I was looking at the thread attached (hopefully this is coming soon) and I was wondering if it would be possible to implement neural nets into the genetic evolution process itself in addition to using NN as described in the thread. From what I understand the NN that is currently being worked on is meant for the selection of different blocks. Can a NN also be used for the combination of different strategies in each generation of the genetic evolution process? From what I understand, genetic evolution splices params between the most effective strategies with each successive generation. While this can help strategies improve, I have found in SQ3 that this tends to narrow down the current generation to only a few unique strategies after multiple generations. However, if we are logging the performance of different combinations of blocks, it should be theoretically possible to let a NN take care of using that data in order to splice params instead of the current form of genetic evolution that only splices the top performing params. This should also in theory lead to a diverse set of strategies after multiple generations instead of having multiple versions of the same strategy after multiple generations. The NN should be able to edit/add different user selected blocks to each strategy in the databank based on a log of previous successful combinations.
This is all based on a very basic understanding of these underlying mechanisms so if I am totally off base or this reflects the current plan for implementation, feel free to let me know.
By default, I think it should be manual storing in order to use less memory but an automated version of this would essentially be to store strategies that passed x tests/filters etc. Essentially this would become a copy of a databank that a NN could learn from in order to create new strategies and combine blocks in different ways when splicing a learned outcome with randomly generated code. The result should be new code that the NN thinks should produce a profitable result.
The editing process should be pretty simple and straightforward:
The second NN (that Mark mentioned was for the training) would then take that strategy and treat it like any other randomly generated strategy that it would train on the given data set. The difference here is that you had a NN putting the first strategy together based on learned patterns in order to start off with a better result. The larger the dataset, the better the NN would be at putting strategies together because it can learn from more patterns, however, the NN would have to be able to deal with the time complexity of a potentially large data set in order not to significantly slow down genetic evolution. If this was made fast and efficient, the resulting strategies at the end of genetic evolution should be much more effective in theory.
Assignee changed from Mark Fric to Mark Fric
Description changed:
I was looking at the thread attached (hopefully this is coming soon) and I was wondering if it would be possible to implement neural nets into the genetic evolution process itself in addition to using NN as described in the thread. From what I understand the NN that is currently being worked on is meant for the selection of different blocks. Can a NN also be used for the combination of different strategies in each generation of the genetic evolution process? From what I understand, genetic evolution splices params between the most effective strategies with each successive generation. While this can help strategies improve, I have found in SQ3 that this tends to narrow down the current generation to only a few unique strategies after multiple generations. However, if we are logging the performance of different combinations of blocks, it should be theoretically possible to let a NN take care of using that data in order to splice params instead of the current form of genetic evolution that only splices the top performing params. This should also in theory lead to a diverse set of strategies after multiple generations instead of having multiple versions of the same strategy after multiple generations. The NN should be able to edit/add different user selected blocks to each strategy in the databank based on a log of previous successful combinations.

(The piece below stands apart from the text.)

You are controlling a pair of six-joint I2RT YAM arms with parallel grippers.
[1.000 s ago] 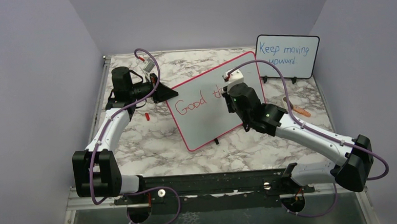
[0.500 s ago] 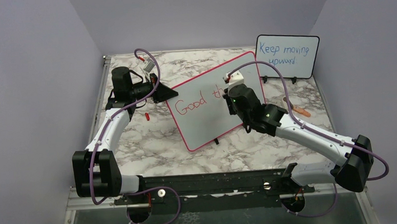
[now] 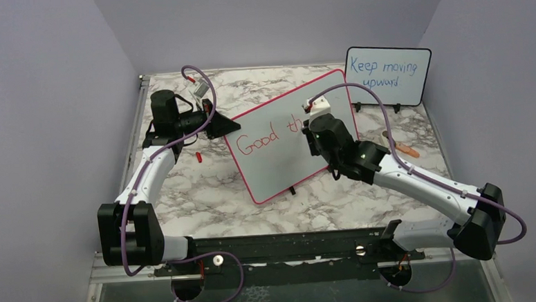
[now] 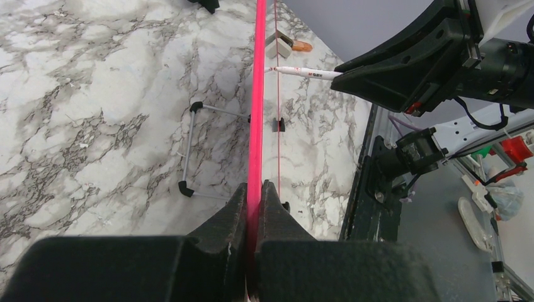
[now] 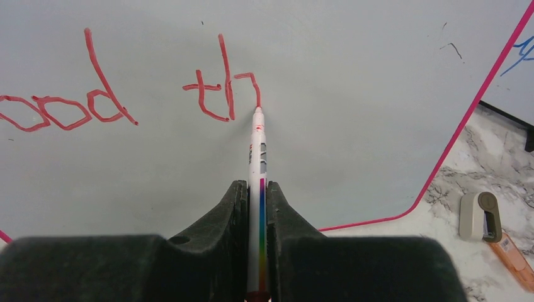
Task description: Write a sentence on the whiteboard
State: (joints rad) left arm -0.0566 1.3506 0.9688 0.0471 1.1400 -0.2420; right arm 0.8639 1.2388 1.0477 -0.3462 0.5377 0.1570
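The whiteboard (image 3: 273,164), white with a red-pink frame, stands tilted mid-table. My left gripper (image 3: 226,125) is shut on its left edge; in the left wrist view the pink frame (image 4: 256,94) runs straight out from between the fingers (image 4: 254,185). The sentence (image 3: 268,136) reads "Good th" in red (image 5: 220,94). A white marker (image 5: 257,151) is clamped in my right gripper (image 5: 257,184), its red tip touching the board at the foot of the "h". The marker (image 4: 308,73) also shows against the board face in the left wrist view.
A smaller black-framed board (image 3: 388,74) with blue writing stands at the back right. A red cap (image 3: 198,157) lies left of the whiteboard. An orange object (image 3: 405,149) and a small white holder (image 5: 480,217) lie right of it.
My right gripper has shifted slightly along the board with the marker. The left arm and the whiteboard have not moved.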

This is all based on a very basic understanding of these underlying mechanisms so if I am totally off base or this reflects the current plan for implementation, feel free to let me know.
But how exactly? Should NN somehow recommend or rank the best block combinations? Do you have some more exact idea how it should work?

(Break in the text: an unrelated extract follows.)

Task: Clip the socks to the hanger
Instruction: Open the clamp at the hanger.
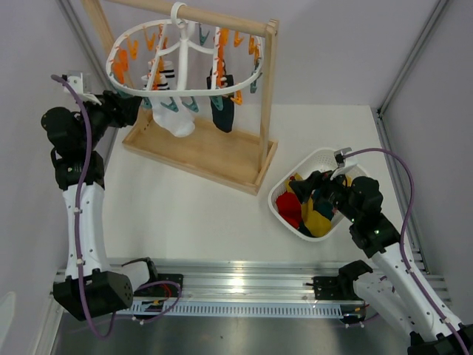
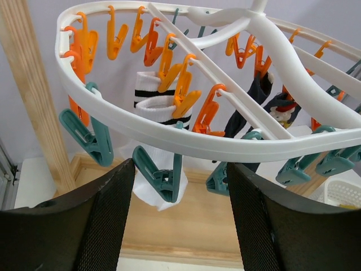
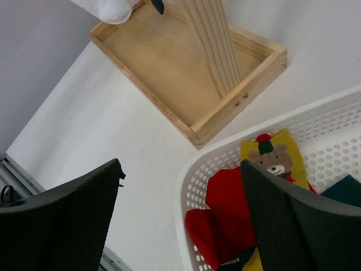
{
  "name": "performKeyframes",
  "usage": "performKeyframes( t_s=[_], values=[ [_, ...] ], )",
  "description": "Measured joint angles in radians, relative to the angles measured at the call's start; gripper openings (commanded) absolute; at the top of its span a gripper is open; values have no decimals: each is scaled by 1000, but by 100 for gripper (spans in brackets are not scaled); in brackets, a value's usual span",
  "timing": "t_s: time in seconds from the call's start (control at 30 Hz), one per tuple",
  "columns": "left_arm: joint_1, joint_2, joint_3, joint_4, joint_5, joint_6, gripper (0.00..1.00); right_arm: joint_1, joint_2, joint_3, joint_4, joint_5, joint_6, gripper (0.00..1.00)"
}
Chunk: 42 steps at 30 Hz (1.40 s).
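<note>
The white oval hanger (image 1: 185, 90) hangs from a wooden bar, with orange and teal pegs all round it. A white black-striped sock (image 1: 177, 118) and a navy sock (image 1: 222, 111) hang clipped under it. My left gripper (image 1: 134, 106) is open and empty at the ring's left rim. In the left wrist view the hanger's ring (image 2: 141, 132) crosses just above my gripper (image 2: 179, 169), with a teal peg (image 2: 161, 175) between the fingers. My right gripper (image 1: 310, 185) is open and empty above the basket's red sock (image 3: 237, 209), yellow sock (image 3: 282, 148) and teal sock (image 3: 345, 189).
The wooden rack's base tray (image 1: 199, 151) and post (image 1: 266, 96) stand at the back centre. The white perforated basket (image 1: 327, 156) sits at the right; its rim shows in the right wrist view (image 3: 186, 186). An aluminium rail (image 1: 236, 285) runs along the near edge.
</note>
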Motion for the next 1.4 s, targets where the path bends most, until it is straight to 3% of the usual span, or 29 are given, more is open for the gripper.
performKeyframes(
  t_s=[0.2,0.53,0.67,0.77,0.9,1.03,1.4],
  values=[
    [0,6,-23,37,13,-1,64,0,2,0,4,0,0,89],
    [0,7,-39,84,37,-11,43,0,4,0,5,0,0,89],
    [0,7,-43,96,39,-18,39,0,4,0,5,0,0,89],
    [0,4,-56,109,39,-20,41,0,4,0,5,0,0,89],
    [0,-2,-74,114,37,-19,55,0,4,0,5,0,0,89],
    [0,-8,-77,107,27,-17,61,0,4,0,5,0,0,89],
    [21,-50,-82,68,12,-8,66,0,3,-2,5,-10,0,89]
  ],
)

I dont have the exact map for the algorithm for the matching part down but the basic idea is that something like this should be doable:
The training algorithm would then take that in as any other strrategy in the databank and trains it on the data before the next evolution (if I understand the NN you're already working on.
I dont know if this is helpful or not. I have been studying computer science so I think this is a viable solution but I'll leave that up to the SQ team to determine :)
The full description of this addition is here: https://roadmap.strategyquant.com/tasks/sq4_4042
Hopefully, this catches on. Even though it will be a long term project, I believe the end result would be something that no one else could compete with because we'd all keep improving what we ultimately develop individually and collectively.
Update: Thanks to Mark and Geektrader, a base level version of what I wanted Neural Nets to accomplish is coming out in 118.
https://roadmap.strategyquant.com/tasks/sq4_3923
https://roadmap.strategyquant.com/tasks/sq4_3977
Adding Neural Networks would further expand the capability of this 'fresh blood' feature. Mark already said he's working on implementing a Neural Network for strategy training. What I am suggesting is that a second Neural Net is implemented for the strategy generation of "fresh blood' on each subsequent generation. This would allow for better strategies to be added into the databank out of the gate rather than having completely randomly generated strategies become fresh blood.
My suggestion for anyone considering implementing this in the future is using a Convolutional Neural Network for the training (reduces time complexity and outperforms other models on time series data), and for strategy selection, a Feed Forward Neural Network (for simplicity/ speed) or a Kohonen Neural Network (for better performing strategies) would probably work best.